Reste à voir comment cette mesure sera appliquée. En cas de difficulté avérée à maintenir une ligne de garde ou d’astreinte nécessaire pour répondre aux besoins de la population dans un cadre sécurisé, il est notamment prévu que des praticiens puissent renforcer les lignes d’autres établissements de santé sur la base du volontariat, « la contrainte étant une exception de dernier recours », a résumé le ministre. L'union Avenir Spé-Le Bloc, majoritaire chez les spécialistes de plateaux techniques lourds, refuse déjà qu'à travers la mutualisation des gardes, les praticiens du privé aillent travailler de façon forcée à l'hôpital public.

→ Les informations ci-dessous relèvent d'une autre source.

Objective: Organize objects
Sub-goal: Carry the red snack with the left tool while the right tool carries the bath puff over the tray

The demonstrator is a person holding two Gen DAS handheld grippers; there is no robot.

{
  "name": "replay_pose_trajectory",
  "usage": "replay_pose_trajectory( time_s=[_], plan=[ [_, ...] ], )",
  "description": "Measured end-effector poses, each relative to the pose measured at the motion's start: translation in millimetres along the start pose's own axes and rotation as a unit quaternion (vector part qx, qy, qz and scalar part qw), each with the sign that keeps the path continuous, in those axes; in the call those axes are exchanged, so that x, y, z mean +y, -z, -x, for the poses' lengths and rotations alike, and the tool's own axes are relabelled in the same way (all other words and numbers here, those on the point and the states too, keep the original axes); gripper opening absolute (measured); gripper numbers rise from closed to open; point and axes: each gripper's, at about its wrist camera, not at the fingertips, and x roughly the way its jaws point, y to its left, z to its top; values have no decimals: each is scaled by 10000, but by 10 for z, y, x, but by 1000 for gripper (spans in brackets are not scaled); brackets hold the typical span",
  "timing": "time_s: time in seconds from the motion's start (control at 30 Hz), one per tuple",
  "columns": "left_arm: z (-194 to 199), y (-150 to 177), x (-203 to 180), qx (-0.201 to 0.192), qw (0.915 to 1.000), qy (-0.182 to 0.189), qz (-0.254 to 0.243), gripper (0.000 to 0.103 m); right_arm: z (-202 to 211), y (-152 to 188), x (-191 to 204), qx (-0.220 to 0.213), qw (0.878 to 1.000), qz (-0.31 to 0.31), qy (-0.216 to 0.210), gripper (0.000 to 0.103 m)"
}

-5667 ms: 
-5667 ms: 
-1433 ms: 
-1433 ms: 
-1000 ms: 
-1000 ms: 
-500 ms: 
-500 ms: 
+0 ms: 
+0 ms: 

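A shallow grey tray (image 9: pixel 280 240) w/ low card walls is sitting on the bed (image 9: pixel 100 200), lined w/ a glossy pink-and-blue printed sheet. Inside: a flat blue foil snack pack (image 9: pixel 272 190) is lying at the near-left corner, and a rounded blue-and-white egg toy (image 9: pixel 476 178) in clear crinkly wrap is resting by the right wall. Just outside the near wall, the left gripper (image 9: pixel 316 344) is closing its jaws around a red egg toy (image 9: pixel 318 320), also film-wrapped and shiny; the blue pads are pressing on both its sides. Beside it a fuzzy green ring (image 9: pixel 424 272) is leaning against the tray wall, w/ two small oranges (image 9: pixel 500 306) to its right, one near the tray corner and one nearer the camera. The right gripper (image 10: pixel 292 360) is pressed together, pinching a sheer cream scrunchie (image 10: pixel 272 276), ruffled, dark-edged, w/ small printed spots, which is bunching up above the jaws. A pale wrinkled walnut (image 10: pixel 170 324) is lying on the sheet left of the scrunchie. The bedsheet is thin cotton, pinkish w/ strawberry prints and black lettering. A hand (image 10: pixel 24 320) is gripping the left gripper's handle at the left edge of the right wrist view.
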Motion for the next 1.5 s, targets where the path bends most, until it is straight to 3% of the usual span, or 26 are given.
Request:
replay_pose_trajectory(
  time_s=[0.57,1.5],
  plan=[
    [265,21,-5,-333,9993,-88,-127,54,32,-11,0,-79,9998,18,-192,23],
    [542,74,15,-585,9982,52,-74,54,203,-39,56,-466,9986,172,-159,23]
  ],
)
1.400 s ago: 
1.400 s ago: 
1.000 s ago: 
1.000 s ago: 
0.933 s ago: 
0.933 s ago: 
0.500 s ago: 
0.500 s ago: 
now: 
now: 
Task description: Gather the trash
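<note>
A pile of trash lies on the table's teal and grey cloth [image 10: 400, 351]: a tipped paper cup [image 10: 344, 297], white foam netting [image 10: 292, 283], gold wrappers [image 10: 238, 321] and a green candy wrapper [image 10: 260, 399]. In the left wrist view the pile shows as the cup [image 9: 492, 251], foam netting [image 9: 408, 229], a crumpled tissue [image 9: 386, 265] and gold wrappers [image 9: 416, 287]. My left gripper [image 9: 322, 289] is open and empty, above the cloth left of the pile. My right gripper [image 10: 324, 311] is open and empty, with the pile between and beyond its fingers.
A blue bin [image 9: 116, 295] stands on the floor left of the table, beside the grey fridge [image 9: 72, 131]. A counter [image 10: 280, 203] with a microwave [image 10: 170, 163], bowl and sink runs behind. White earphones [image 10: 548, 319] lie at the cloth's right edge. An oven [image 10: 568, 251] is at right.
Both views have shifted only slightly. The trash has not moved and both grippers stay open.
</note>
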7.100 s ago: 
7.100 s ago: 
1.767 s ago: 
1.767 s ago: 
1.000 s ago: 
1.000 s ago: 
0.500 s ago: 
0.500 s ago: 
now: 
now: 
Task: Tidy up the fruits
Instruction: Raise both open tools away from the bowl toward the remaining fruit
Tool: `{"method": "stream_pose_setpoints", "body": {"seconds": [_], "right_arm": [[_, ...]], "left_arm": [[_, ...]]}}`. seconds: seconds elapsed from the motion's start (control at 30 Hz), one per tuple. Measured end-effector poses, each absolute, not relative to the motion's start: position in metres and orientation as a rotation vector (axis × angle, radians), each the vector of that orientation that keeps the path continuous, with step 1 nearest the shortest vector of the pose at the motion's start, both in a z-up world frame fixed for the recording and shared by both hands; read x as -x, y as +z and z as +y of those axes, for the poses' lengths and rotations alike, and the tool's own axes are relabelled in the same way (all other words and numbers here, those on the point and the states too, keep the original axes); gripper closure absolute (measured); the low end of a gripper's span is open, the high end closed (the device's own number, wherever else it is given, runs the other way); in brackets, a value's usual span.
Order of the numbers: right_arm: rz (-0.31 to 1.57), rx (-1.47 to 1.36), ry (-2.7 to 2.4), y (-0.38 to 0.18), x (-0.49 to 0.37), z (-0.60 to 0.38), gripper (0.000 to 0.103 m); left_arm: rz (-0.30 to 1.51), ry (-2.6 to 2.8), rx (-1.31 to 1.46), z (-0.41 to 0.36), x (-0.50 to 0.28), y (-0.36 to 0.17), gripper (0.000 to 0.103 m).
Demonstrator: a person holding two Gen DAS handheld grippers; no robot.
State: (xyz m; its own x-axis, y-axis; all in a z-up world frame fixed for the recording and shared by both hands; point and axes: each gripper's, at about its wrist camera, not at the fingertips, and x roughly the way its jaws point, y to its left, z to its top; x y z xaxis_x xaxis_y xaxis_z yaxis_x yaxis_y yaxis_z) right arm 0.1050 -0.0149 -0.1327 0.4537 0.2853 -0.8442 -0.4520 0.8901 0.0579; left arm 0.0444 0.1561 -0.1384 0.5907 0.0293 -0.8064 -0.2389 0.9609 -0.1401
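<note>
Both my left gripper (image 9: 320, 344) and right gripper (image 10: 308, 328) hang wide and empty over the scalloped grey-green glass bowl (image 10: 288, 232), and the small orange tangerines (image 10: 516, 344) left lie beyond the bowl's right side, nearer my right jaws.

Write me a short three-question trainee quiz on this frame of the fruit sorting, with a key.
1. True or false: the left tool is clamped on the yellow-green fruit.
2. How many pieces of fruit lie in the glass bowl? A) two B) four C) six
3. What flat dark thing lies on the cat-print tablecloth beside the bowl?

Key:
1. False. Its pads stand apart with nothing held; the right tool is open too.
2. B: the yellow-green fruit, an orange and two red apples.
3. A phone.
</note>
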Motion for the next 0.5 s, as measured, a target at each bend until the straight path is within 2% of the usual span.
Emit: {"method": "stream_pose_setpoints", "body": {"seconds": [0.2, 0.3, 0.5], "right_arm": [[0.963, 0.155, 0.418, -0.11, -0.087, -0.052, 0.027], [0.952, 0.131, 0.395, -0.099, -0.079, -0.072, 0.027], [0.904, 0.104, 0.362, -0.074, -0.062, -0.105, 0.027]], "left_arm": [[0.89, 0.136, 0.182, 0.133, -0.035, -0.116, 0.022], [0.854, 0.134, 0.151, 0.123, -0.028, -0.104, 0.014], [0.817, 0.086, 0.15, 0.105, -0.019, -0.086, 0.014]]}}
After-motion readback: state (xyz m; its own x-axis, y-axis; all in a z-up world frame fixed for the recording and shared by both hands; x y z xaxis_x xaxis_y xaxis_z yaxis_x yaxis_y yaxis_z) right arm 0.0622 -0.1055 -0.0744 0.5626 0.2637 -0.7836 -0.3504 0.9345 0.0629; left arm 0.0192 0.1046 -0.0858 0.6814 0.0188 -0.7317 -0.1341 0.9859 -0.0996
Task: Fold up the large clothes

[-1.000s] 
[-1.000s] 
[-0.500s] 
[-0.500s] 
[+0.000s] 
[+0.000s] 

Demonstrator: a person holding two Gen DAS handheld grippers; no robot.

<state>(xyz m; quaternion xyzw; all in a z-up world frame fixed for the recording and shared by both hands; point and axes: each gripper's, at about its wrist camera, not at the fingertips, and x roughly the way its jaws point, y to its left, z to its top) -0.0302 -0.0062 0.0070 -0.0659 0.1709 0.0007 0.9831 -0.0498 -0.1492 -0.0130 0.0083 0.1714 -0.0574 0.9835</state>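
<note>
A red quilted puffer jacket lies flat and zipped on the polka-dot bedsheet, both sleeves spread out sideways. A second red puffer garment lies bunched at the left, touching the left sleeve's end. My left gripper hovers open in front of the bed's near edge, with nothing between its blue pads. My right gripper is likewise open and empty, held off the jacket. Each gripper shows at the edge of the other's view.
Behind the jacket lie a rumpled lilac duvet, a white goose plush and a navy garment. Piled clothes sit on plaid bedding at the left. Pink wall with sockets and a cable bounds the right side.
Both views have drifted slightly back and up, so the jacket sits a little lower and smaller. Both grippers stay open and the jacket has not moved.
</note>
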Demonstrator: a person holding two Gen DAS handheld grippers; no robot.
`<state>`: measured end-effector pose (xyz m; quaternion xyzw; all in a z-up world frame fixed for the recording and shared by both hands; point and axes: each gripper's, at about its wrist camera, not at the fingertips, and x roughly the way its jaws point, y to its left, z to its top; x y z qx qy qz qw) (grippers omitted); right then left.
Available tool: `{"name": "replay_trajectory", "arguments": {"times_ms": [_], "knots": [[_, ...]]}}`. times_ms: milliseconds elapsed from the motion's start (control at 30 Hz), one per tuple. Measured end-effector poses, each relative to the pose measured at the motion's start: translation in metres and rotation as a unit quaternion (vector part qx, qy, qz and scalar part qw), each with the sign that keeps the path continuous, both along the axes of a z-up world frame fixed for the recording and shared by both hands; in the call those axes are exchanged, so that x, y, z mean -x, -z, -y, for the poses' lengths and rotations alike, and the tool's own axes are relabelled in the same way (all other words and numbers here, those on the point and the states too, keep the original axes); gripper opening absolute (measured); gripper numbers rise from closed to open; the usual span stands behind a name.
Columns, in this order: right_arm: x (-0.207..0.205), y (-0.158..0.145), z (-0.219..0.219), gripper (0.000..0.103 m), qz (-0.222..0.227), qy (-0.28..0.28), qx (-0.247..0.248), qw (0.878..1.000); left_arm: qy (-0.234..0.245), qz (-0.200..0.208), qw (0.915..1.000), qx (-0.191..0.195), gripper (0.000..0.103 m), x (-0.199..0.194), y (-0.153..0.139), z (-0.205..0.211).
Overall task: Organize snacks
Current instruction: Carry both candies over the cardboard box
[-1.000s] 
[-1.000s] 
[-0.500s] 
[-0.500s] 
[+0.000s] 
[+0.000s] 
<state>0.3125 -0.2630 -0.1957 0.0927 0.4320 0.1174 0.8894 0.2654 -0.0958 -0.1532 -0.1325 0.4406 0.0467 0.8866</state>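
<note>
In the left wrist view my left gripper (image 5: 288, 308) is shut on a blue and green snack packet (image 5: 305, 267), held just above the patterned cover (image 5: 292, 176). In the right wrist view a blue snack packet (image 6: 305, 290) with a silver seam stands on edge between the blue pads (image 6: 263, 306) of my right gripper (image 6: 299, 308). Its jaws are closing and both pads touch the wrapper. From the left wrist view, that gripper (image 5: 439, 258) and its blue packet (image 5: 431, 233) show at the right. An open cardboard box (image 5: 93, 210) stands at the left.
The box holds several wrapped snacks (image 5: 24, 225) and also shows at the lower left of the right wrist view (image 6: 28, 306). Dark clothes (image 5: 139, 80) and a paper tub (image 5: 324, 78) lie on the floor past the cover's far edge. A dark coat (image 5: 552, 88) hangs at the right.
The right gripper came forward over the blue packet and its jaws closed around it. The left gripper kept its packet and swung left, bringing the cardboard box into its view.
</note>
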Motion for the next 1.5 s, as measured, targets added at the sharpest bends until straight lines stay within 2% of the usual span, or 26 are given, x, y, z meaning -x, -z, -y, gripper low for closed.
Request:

CESP élargi, intérim interdit
Concernant les jeunes, l'Assemblée nationale a soufflé le chaud et le froid. Elle a validé plusieurs avancées dont l'ouverture des contrats d'engagement de service public (CESP) aux étudiants dès la deuxième année. En revanche, elle a confirmé l'encadrement de l'intérim à l'hôpital en début de carrière pour une durée qui sera fixée par décret. Les mesures visant à limiter la durée des remplacements ont, elles, été écartées. « Cela me semble trop restrictif et risquerait d'ajouter de la contrainte à la contrainte », a plaidé Frédéric Valletoux.
Le syndicat Reagjir (lire aussi page 18), qui représente les remplaçants et jeunes installés en médecine générale, juge que la proposition de loi adoptée en l'état reste insuffisante pour améliorer durablement la situation. « Il est temps de dépasser la logique de réorganisation territoriale technocratique, recadre-t-il, pour acter des mesures de bon sens essentielles ». Quant au rapporteur, il estime que « les débats ont été sérieux, nourris et sans anathème et les médecins ont compris qu'il y a une attente forte de la représentation nationale ». Le texte devrait être examiné au Sénat en octobre.